Yet Everything is Love

 

I don’t think I ever saw my parents kiss.

 

Holding a photograph I pulled from a homemade photo album, I stared at the image unsure of what I saw. What I was sure of was that those were my parents, their lower torsos, my father’s hefty hand hovering over my mother’s waist and her tidy French-tipped hand barely resting on his chest. Her fingertips just tickled the fabric of his shirt. Despite their faces unpictured I could sense their smiles like how one suddenly comes aware of watchful eyes without seeing them. Although phantom I felt their pulled back lips, the same way I’d fall asleep before Dad returned from an evening out and awoke in the middle of the night, the house feeling different and knowing he was home, sensing he had returned.
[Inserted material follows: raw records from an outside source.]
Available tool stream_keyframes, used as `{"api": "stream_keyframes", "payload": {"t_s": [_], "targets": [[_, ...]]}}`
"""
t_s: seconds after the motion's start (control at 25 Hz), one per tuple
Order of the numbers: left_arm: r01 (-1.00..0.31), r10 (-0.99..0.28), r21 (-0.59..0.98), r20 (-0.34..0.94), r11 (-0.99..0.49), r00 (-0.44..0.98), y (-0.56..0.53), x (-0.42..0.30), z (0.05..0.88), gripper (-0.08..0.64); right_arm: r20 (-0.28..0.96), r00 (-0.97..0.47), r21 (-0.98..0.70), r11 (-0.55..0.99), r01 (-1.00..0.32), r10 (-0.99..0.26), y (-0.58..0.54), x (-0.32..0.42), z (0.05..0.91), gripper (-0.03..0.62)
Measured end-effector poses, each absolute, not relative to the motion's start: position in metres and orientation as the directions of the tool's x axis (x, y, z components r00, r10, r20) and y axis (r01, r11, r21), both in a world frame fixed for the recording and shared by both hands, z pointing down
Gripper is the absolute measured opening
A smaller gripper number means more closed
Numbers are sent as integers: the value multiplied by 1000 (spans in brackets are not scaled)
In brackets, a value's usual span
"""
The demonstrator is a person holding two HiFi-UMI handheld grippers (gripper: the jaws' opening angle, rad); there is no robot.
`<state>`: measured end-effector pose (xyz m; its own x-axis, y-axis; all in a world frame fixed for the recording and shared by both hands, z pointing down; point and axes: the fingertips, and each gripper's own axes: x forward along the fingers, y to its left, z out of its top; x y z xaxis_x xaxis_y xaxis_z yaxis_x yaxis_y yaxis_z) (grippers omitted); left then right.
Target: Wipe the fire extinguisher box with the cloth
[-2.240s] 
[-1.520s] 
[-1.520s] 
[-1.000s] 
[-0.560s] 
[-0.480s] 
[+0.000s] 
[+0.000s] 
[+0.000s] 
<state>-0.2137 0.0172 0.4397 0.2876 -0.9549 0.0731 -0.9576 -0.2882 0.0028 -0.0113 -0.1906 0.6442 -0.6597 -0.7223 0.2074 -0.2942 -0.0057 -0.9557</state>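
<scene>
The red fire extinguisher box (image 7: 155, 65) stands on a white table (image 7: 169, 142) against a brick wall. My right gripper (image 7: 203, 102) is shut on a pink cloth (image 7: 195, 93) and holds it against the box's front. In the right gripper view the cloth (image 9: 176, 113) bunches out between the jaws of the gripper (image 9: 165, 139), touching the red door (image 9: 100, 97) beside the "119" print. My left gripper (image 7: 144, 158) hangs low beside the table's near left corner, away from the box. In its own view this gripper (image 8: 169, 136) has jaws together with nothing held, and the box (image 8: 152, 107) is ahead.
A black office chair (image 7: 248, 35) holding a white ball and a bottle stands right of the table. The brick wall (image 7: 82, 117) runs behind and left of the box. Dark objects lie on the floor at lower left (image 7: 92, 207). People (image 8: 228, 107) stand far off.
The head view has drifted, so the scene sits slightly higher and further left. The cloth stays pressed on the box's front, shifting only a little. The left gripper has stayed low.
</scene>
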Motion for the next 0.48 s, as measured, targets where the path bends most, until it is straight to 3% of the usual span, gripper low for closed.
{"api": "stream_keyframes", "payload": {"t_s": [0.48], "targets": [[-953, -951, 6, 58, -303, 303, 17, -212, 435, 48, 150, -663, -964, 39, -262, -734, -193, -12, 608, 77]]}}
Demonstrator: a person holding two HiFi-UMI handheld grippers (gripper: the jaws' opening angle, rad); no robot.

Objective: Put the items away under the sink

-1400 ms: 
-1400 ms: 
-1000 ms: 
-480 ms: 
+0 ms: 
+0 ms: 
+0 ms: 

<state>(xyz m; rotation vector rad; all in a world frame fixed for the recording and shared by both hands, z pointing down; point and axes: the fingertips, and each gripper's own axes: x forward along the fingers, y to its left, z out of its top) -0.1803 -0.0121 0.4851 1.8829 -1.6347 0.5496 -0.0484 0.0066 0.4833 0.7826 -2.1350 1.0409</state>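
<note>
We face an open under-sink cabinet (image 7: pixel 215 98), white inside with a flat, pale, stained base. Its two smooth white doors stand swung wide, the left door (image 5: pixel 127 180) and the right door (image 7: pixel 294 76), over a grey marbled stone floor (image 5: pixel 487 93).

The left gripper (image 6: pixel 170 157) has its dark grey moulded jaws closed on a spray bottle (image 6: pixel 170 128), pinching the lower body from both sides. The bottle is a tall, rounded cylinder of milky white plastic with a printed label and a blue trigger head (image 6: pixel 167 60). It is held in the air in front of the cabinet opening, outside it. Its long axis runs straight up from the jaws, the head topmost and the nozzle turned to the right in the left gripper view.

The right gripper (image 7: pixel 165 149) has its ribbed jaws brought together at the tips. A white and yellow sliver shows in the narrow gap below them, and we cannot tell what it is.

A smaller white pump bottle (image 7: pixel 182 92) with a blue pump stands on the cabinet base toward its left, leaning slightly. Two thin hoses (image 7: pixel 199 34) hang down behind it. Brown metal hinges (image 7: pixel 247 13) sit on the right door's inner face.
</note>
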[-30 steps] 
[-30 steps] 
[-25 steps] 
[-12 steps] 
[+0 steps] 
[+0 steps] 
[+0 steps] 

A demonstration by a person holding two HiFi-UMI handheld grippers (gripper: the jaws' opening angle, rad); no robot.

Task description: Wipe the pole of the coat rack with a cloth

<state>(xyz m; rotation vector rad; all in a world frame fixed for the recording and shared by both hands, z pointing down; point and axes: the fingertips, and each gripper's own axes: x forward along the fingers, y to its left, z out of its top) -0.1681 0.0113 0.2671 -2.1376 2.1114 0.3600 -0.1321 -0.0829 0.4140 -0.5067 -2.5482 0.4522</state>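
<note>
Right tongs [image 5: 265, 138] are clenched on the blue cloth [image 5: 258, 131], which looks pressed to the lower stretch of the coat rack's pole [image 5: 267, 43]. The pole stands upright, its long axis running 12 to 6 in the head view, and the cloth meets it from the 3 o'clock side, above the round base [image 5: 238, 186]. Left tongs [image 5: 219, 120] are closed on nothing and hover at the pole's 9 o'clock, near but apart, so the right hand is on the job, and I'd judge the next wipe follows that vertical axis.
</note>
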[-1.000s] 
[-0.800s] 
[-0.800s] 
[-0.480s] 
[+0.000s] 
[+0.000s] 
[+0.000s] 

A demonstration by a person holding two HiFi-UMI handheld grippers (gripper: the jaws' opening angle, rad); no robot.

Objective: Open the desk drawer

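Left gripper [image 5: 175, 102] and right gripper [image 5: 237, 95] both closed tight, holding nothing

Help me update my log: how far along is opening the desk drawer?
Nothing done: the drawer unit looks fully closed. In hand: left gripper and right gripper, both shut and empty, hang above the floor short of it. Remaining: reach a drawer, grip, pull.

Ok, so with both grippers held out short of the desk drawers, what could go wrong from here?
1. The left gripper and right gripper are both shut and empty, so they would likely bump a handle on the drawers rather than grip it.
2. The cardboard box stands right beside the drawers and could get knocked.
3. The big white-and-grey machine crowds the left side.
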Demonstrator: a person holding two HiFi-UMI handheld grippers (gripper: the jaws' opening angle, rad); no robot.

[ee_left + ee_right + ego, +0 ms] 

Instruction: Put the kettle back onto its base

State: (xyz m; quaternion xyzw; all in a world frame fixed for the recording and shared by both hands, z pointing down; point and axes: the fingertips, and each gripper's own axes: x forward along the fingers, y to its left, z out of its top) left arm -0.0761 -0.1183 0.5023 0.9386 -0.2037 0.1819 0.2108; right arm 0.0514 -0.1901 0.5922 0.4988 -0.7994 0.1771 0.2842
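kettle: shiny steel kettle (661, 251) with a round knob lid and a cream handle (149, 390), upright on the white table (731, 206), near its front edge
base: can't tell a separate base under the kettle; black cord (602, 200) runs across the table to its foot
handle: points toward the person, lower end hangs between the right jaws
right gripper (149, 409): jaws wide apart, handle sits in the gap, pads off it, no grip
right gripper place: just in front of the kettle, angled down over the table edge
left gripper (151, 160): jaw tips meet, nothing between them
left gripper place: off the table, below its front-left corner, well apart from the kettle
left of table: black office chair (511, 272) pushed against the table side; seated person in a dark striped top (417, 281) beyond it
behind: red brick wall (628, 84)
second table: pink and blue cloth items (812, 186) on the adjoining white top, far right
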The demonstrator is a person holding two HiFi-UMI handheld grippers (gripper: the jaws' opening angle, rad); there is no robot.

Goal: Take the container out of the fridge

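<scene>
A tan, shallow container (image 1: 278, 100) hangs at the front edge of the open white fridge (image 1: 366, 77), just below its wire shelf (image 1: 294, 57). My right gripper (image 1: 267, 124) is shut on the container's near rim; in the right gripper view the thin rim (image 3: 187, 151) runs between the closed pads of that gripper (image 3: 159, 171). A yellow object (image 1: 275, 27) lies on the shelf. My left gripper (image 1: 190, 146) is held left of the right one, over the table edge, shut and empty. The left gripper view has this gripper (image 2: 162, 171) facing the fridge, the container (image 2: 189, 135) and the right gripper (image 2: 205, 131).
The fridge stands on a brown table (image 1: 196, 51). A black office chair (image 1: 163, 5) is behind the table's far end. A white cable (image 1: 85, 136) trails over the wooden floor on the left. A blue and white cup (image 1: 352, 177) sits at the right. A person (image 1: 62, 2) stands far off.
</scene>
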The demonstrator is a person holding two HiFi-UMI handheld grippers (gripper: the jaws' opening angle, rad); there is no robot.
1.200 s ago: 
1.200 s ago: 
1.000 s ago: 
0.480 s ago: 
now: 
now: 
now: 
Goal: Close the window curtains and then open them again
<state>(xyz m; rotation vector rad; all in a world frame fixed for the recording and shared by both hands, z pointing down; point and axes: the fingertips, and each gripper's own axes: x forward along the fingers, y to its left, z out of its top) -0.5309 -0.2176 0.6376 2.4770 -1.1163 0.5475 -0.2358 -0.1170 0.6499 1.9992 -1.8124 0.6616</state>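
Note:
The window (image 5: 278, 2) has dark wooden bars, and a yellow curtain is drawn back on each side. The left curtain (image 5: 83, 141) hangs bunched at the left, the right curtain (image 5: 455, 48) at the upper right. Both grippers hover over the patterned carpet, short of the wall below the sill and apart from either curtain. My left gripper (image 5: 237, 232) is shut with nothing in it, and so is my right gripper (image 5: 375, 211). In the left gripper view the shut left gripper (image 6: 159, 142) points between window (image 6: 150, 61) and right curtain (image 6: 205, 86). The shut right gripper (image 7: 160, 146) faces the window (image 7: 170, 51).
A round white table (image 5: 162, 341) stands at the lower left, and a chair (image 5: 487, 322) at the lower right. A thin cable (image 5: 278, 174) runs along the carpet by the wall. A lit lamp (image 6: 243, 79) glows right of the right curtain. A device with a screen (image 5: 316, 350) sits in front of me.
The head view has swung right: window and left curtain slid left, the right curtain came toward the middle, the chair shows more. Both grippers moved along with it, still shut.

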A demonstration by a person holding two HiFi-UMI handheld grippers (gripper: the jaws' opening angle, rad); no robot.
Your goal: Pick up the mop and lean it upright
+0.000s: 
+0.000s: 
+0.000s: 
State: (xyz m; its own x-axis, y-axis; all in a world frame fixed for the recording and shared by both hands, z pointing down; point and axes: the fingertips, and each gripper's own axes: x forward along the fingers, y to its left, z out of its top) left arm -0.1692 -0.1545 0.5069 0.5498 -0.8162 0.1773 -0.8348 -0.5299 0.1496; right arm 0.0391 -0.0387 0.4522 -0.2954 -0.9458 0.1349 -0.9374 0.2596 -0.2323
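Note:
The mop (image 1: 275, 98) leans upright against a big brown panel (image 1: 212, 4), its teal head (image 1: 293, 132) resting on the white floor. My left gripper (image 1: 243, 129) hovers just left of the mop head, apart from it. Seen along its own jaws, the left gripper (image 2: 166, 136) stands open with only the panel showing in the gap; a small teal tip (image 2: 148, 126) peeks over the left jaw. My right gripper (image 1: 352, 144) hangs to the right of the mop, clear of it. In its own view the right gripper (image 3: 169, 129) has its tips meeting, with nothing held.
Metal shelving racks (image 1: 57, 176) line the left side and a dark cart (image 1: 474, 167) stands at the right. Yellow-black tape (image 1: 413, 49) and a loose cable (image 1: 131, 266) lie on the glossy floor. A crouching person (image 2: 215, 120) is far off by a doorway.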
It was a shift in the atmosphere, a shift I was unable to put my finger on, yet it touched every inch of my skin.

 

When I pried my mother later on why she had asked someone to take such an odd photo, with an air of disinterest, she answered avoiding my eye contact.

 

“The woman was confused,” she said. “She didn’t speak very good English.”

 

The photo was taken on my parent’s trip to Bermuda in the mid-2000s. When I first saw the image, I didn’t think anything of their lacking affection. But now, I can basically smell the irony oozing out of the photo like puss from a long untreated wound. I thought that what I saw between my parents growing up, the intermittent fake smiles, and spurious moments of fleeting affection, was what love looked like. What marriage looked like. After my parents separated, I slowly realized that the kind of love my parents had towards the end of their marriage wasn’t between the two of them. Rather, it was a romanization of their memories and the love they had for their children that kept them together. 

 

Just as there are no two people with the same exact trauma, there are no two same kinds of love. We are often taught that love is one thing: an intense feeling of deep affection. However, for some of us, growing up we saw something different and more complex in our parents. The ways they choose to love one another is what we subconsciously plucked from their relationship on the notions of what love looks like. What is love? For some it is like breathing and blinking, for others, it's like bathing and balancing. Just as in the ways we express it, each person's pilgrimage to the sacred place it dwells is singular. Many things are love. The smile from a stranger, listening to the rain, cheek kisses, comfort, someone's fingers in between yours. When you break it down to its simplest form, love is just a word, a word that when granted can have so little or so much meaning. Nothing is quite like love. Yet everything is love. Its existence is solely within us, and it declares its presence in nearly everything we do. It takes growing up, however, to notice that love isn’t just a romantic connection between two people. It goes far beyond that. It can be in the flowers they deliver, the glasses of wine they pour, the side glances they give, the hurtful deeds they commit, and the arguments they start. But it can also be in a kitchen wrecked with love, a flourishing garden, a lost cat sign posted on a telephone pole. It can be nearly everywhere if you look hard enough and beyond the thing itself.

 

 

 We spend our days deciphering why things happen and why people do the things they do. We pour through our memories for reasons, pulling words and meaning from a moment. When in fact, if you tear the topic to the bone, scraping away all the soft layers of skin intersected with puckering scares and years of exhaust, underneath you’d most likely discover that it's love pumping through its interlacing veins. We are built out of and with love. So perhaps so are our issues and doings, even the most elemental of them. Love is our driving and deterring force, it gives true meaning and reason. Yet, it's a paradox, you must give it to get it. To know love is also to know hate. To feel love is to also feel pain. It's in the emotions that it evokes that we simultaneously find stability and instability, simply because it can take any form. That’s why it can be the reason behind most things in our lives, even if it seems so far from any affection. Because love isn’t just about affection.

 

Now when I look at the photo of my parents, I can only think about how the non-English speaking woman captured the reality of their relationship. Even though their love was seldom displayed publicly, towards the end of their marriage they still “loved” one another, just in different forms than we are taught about how love should look. Now they are divorced, they truly didn’t love one another as husband and wife. Yet, if you break it down, they divorced because they wanted to love again and no longer felt it the way they wanted to. Even when it may not seem like it, it's love.